Mr Allworthy had no sooner lifted up his eyes, and thanked Heaven for these hopes of his recovery, than Mr Blifil drew near, with a very dejected aspect, and having applied his handkerchief to his eye, either to wipe away his tears, or to do as Ovid somewhere expresses himself on another occasion

Si nullus erit, tamen excute nullum,

If there be none, then wipe away that none,

he communicated to his uncle what the reader hath been just before acquainted with.

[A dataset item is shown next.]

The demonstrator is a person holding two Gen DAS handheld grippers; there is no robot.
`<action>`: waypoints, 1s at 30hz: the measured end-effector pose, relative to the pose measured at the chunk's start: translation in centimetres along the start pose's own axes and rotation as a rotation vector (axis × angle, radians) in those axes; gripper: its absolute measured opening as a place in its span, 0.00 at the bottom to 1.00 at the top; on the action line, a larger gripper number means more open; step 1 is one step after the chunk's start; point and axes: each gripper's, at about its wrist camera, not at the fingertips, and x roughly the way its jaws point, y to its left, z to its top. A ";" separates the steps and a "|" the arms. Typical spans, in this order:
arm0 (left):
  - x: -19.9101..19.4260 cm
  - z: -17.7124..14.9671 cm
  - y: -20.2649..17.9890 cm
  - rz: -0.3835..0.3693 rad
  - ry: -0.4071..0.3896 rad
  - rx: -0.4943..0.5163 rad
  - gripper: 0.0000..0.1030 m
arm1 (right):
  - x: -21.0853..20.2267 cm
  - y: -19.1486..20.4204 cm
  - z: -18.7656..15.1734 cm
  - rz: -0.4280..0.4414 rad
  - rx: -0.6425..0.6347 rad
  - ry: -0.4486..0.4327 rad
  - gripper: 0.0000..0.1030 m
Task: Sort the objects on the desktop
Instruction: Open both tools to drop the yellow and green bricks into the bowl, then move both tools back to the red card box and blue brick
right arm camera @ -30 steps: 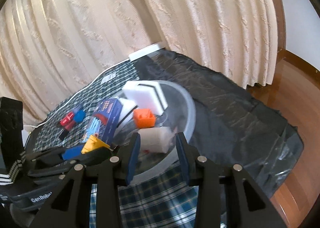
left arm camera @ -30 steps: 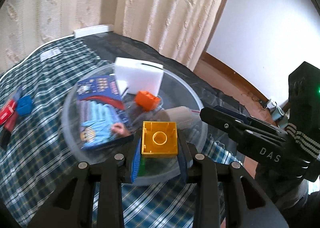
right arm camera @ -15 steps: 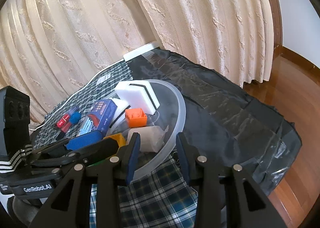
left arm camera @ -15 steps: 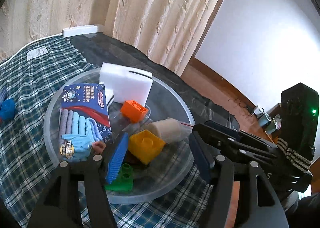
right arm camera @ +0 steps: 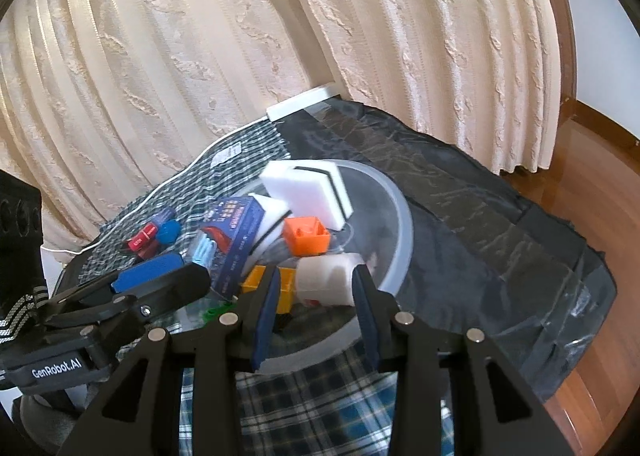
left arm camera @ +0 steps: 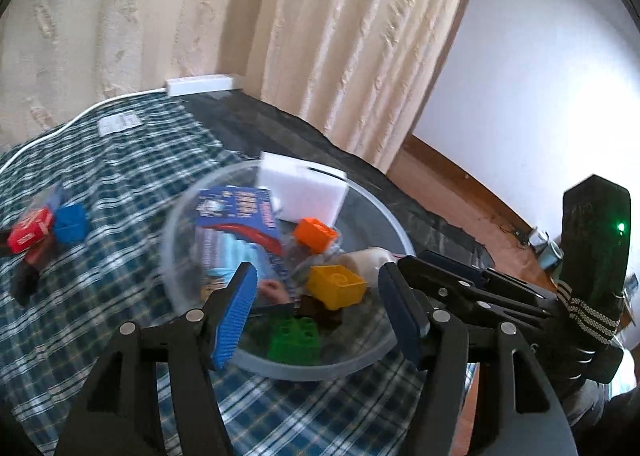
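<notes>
Left wrist view, nearest first: my left gripper (left arm camera: pixel 316 312) stands with its jaws wide apart and nothing between them, poised over the near rim of the clear bowl (left arm camera: pixel 360 360). Just past the pads lie a green block (left arm camera: pixel 294 340) and a yellow block (left arm camera: pixel 336 286) on the bowl floor, with a white roll (left arm camera: pixel 368 258) beside the yellow one. Further in are an orange block (left arm camera: pixel 314 234), a blue glove packet (left arm camera: pixel 240 223) and a white sponge (left arm camera: pixel 302 193) leaning at the far wall. Out on the checked cloth (left arm camera: pixel 120 191), well apart from the bowl to the left, a blue piece (left arm camera: pixel 72 221) and a red piece (left arm camera: pixel 30 228) lie together, still unsorted. In the right wrist view, my right gripper (right arm camera: pixel 316 304) is also parted and empty, its pads framing the white roll from the near side; whether they touch it I cannot tell. I judge the step in hand to be clearing the left gripper from the bowl and going for the pieces on the cloth. To do it well I would lift straight up before swinging left, so the pads do not catch the rim or tip the bowl, keep the jaws spread on approach, and take the blue piece squarely across its flat sides. The red piece lies touching it, so a shallow, centred closing is needed to avoid dragging both. The left view is blurred, so fine alignment should wait until the picture steadies.
</notes>
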 end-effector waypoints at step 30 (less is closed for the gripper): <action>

Allworthy received the news with concern, with patience, and with resignation. He dropt a tender tear, then composed his countenance, and at last cried, "The Lord's will be done in everything."
He now enquired for the messenger; but Blifil told him it had been impossible to detain him a moment; for he appeared by the great hurry he was in to have some business of importance on his hands; that he complained of being hurried and driven and torn out of his life, and repeated many times, that if he could divide himself into four quarters, he knew how to dispose of every one.

Allworthy then desired Blifil to take care of the funeral. He said, he would have his sister deposited in his own chapel; and as to the particulars, he left them to his own discretion, only mentioning the person whom he would have employed on this occasion.